▶ **ACTIVITY**:
What is the number of lines in the data that contain "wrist"? Respond with nothing else.

▶ **DATA**:
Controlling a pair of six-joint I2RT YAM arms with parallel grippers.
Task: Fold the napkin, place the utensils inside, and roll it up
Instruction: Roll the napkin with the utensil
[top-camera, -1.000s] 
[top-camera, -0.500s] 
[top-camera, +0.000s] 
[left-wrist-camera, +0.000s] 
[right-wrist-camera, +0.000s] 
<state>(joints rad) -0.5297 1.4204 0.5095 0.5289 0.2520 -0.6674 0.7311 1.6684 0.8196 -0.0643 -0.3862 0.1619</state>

▶ **TASK RESPONSE**:
2